:: Required action ::
Write the listing out once more, identical to the original but without pictures.

-- Information shown follows --

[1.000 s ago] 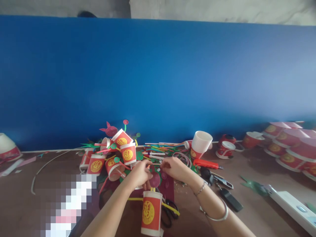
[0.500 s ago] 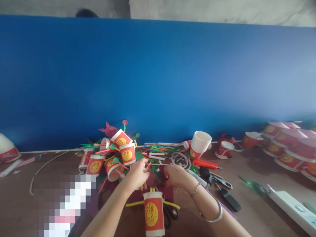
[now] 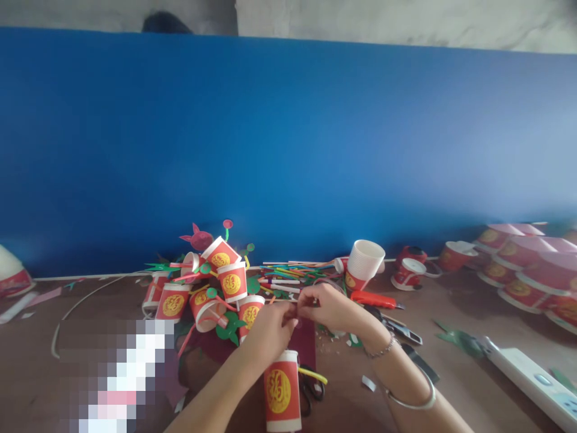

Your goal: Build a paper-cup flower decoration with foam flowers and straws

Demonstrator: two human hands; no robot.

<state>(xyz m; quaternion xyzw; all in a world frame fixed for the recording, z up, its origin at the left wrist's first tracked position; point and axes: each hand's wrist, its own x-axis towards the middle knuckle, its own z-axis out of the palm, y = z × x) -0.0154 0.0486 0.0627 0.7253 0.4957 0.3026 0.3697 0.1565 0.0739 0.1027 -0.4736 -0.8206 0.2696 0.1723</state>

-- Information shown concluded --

:: Exercise result ::
[1.000 s ago] 
[0.500 s ago] 
[now] 

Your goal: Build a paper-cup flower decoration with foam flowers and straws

Demonstrator: two human hands; no robot.

<state>(xyz m; quaternion xyzw; all in a world frame fixed for the recording, z up, its origin at the left wrist's first tracked position; point and axes: each hand's wrist, its own x-axis towards the middle knuckle, its own z-axis out of the palm, y = z × x) -0.0154 0.0486 0.0627 0.7253 0.4957 0.3026 0.3697 0.1565 0.0739 0.1027 -0.4736 -0.8206 0.2696 0.1723</state>

With the answer given, the exercise is closed.